**Activity:**
Would you please transcribe, exactly as written, the lines of the entries below starting at the one that holds "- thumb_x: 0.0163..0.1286" and ending at the one that holds "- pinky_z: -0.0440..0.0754", both included?

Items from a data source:
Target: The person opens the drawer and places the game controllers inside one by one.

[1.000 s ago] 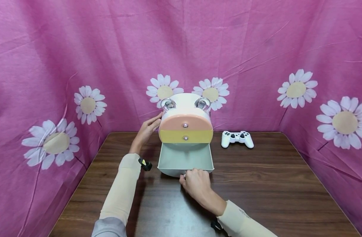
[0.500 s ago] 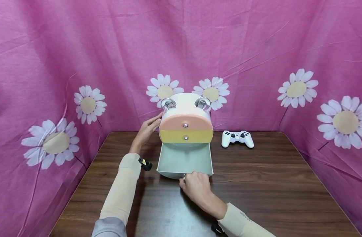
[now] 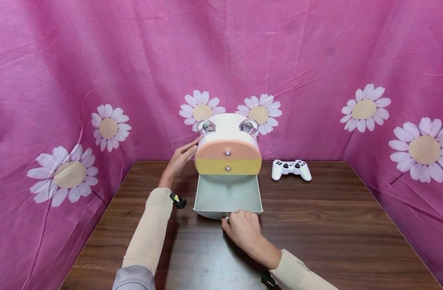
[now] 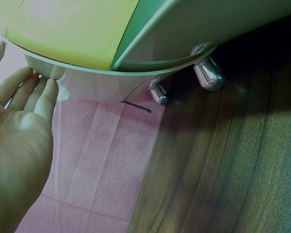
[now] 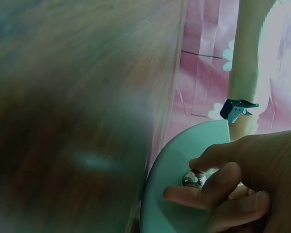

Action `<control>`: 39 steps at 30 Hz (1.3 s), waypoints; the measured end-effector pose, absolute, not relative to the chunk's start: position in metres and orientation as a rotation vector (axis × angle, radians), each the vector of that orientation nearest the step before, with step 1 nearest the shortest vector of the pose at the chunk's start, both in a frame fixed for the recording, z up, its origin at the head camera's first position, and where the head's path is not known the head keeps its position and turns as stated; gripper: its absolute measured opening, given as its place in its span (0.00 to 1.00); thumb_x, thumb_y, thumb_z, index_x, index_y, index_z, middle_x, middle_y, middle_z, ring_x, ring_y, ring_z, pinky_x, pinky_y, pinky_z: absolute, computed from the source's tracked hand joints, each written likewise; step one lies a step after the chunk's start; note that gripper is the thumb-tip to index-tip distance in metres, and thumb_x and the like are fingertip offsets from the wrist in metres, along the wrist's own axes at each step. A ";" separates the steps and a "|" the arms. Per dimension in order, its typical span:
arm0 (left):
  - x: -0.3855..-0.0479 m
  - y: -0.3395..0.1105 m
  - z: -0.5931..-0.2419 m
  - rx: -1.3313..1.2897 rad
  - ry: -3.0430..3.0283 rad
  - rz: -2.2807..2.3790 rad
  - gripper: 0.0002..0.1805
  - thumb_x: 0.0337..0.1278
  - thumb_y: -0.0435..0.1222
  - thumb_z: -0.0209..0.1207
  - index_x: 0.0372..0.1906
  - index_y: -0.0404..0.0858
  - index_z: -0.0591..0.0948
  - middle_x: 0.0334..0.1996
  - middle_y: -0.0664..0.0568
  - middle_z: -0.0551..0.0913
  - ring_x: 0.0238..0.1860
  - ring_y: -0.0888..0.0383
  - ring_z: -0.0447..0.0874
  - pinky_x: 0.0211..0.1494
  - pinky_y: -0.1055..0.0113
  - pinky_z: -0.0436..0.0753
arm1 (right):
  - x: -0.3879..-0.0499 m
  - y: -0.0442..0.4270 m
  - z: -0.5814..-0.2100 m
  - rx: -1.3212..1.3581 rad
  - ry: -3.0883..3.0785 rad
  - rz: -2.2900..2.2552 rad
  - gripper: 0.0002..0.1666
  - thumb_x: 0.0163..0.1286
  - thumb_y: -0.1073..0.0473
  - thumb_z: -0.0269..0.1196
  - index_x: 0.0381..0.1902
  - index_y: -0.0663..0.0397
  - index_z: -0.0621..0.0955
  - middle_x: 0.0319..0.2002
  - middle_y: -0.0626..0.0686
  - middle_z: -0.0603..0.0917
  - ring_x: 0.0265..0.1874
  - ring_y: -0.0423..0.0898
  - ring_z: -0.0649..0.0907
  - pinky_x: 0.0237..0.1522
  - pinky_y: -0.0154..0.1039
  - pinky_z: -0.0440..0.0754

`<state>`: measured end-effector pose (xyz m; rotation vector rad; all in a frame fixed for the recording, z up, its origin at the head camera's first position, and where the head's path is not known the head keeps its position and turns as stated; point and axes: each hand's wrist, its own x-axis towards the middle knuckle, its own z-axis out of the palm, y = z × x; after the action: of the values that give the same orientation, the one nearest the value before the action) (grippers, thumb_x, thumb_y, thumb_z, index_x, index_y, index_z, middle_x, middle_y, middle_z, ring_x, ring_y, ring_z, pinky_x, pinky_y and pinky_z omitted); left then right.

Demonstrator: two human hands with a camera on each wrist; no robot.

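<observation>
A small rounded cabinet [image 3: 225, 131] with a white top and two chrome rings stands at the middle back of the table. Its peach drawer [image 3: 215, 150] and yellow drawer [image 3: 210, 166] are closed. Below them the pale green drawer [image 3: 227, 193] is pulled far out, with nothing visible inside. My right hand [image 3: 244, 230] pinches this drawer's silver knob [image 5: 191, 178] between thumb and fingers. My left hand [image 3: 178, 162] rests against the cabinet's left side. In the left wrist view its fingers [image 4: 26, 92] lie fairly straight along the white shell.
A white game controller [image 3: 291, 170] lies right of the cabinet on the brown wooden table [image 3: 315, 225]. Chrome feet [image 4: 208, 74] hold the cabinet off the tabletop. Pink cloth [image 3: 163, 60] with daisies hangs behind and at both sides.
The pale green drawer has come slightly further out toward me, with my right hand on its knob. In the last half second it has barely moved. My left hand stays in place.
</observation>
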<state>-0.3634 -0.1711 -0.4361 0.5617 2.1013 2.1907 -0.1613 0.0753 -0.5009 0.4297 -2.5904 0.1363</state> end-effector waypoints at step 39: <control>-0.359 -0.181 -0.438 0.624 2.194 2.095 0.29 0.82 0.39 0.56 0.81 0.39 0.69 0.83 0.51 0.66 0.84 0.52 0.60 0.86 0.55 0.65 | -0.255 0.236 -0.379 0.712 -2.727 0.355 0.07 0.65 0.60 0.73 0.40 0.46 0.92 0.32 0.46 0.92 0.30 0.48 0.88 0.29 0.52 0.86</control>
<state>-0.3591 -0.1812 -0.4378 0.6243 2.1939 2.0945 -0.2551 0.2362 -0.3786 0.7125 -2.7271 0.3547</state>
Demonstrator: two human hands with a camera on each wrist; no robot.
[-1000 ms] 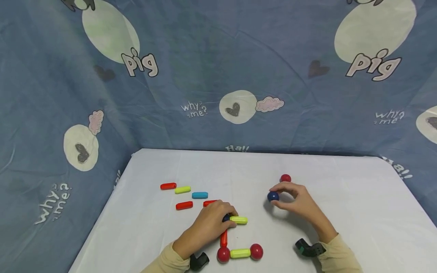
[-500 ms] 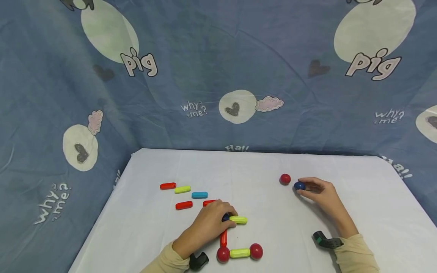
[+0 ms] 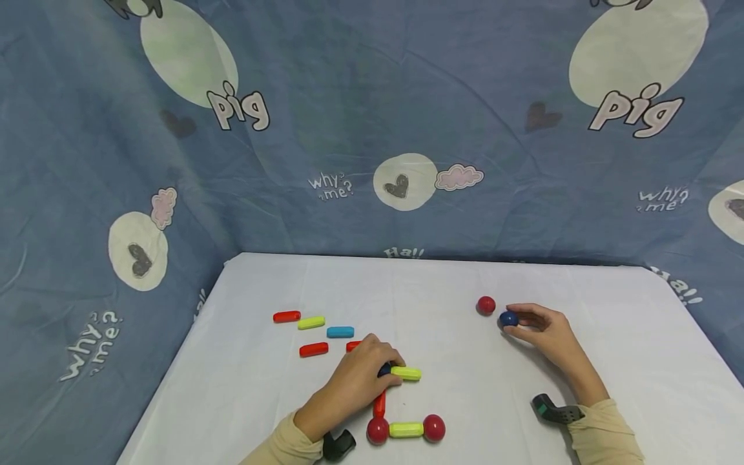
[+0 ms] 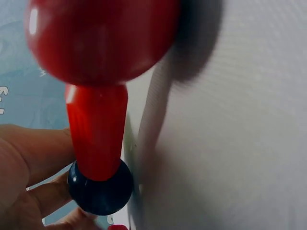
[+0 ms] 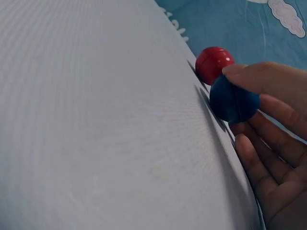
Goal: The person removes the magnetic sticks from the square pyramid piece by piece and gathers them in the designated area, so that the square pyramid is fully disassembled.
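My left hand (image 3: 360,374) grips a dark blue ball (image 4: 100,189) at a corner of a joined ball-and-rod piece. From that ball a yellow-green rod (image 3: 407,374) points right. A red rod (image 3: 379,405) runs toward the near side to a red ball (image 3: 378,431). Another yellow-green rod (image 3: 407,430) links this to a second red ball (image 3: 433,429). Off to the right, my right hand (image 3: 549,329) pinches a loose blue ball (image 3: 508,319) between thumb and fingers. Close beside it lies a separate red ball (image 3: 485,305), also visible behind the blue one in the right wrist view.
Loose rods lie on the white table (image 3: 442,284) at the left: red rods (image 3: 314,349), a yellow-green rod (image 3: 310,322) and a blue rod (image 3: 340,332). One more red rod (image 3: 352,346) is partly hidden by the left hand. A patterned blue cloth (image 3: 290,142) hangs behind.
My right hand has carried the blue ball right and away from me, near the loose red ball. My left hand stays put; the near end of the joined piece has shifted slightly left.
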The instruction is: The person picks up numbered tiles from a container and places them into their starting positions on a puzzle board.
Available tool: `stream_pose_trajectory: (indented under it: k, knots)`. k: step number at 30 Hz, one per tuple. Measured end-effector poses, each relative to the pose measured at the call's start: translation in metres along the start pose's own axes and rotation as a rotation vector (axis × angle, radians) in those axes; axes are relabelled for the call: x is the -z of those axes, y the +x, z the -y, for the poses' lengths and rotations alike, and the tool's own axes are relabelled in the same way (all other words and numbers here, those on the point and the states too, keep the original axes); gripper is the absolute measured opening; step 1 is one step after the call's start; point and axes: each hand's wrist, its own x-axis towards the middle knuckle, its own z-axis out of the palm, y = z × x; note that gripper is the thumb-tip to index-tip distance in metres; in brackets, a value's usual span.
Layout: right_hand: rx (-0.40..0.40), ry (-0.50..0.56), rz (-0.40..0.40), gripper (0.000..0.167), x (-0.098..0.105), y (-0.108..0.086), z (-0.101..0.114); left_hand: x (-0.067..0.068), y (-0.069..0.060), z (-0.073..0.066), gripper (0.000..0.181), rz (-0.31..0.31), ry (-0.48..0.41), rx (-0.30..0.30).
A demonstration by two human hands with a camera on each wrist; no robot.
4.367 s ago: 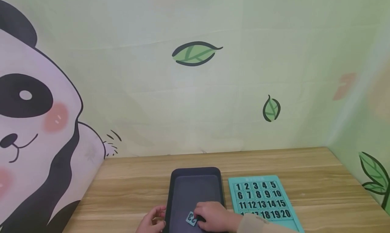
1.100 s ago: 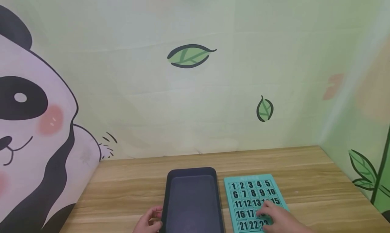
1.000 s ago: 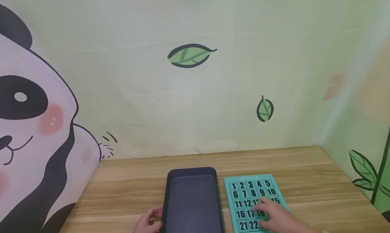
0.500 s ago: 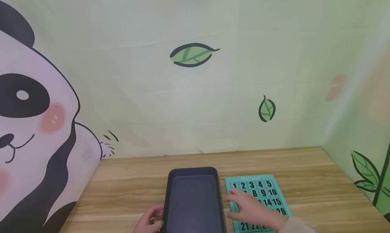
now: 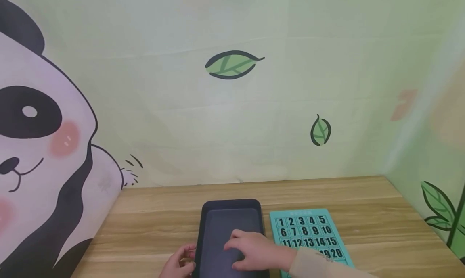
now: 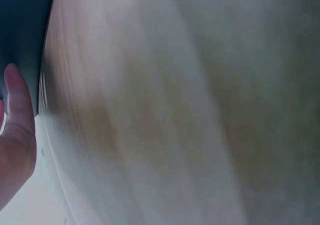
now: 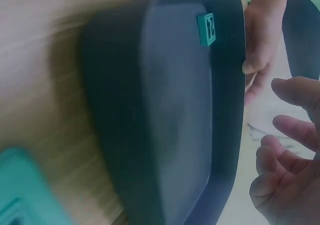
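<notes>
A dark rectangular tray (image 5: 234,219) lies on the wooden table. My left hand (image 5: 179,262) rests against its left side, thumb and fingers touching the outer wall and rim. Over the tray hovers my right hand (image 5: 254,249), fingers spread and slightly bent, holding nothing. In the right wrist view a teal number tile (image 7: 206,29) marked 24 sits inside the tray, by the wall near my left hand; the head view does not show it. To the right lies a teal number board (image 5: 305,231) with rows of black numbers, its lower rows partly covered by my right forearm.
The wooden table (image 5: 156,213) meets a pale green wall cloth (image 5: 163,108) printed with a panda (image 5: 32,149) and leaves. Table surface shows left of the tray and right of the board.
Earlier my right hand held a tile marked 23 over the tray. It was then at the board's lower rows, where 23 shows, and has since moved left, back over the tray.
</notes>
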Motion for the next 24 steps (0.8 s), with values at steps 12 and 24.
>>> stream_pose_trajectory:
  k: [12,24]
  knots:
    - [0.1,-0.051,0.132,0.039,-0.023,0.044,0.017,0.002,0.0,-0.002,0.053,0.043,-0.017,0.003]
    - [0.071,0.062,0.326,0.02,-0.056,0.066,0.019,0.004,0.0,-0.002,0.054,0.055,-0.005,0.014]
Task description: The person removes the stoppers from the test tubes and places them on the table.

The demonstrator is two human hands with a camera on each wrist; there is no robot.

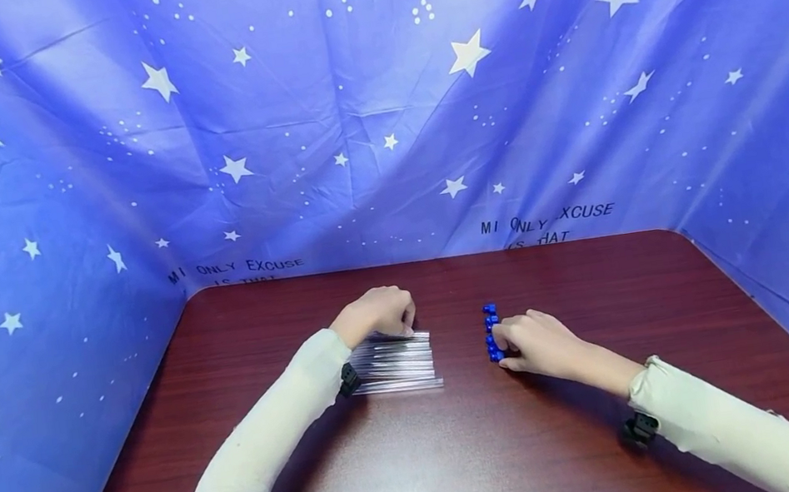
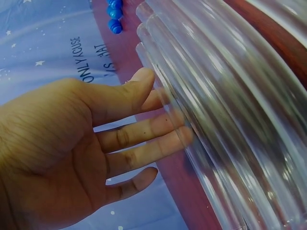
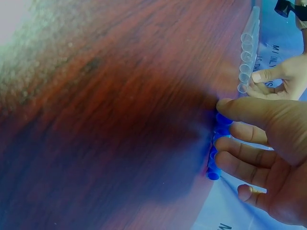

**Worked solution:**
  - thumb_x: 0.0163..0.1286
  - thumb_y: -0.1073..0.0473
  - thumb_z: -0.0269..0.1196
  - index_x: 0.0381..0.1902
  - index_y: -0.0663..0.0397
  - index_z: -0.0621..0.0955
  - middle_x: 0.0319..0.2002
  - middle_y: -0.0626..0.0686
  - middle_z: -0.0603..0.0917
  - ring_x: 0.0265..0.1874
  - ring_y: -0.0423..0.0898
  - ring_z: -0.0649..0.0907
  - pinky_x: 0.0237..0.1522
  - pinky_y: -0.0154..0.1039
  - pinky_z: -0.0440..0.0754

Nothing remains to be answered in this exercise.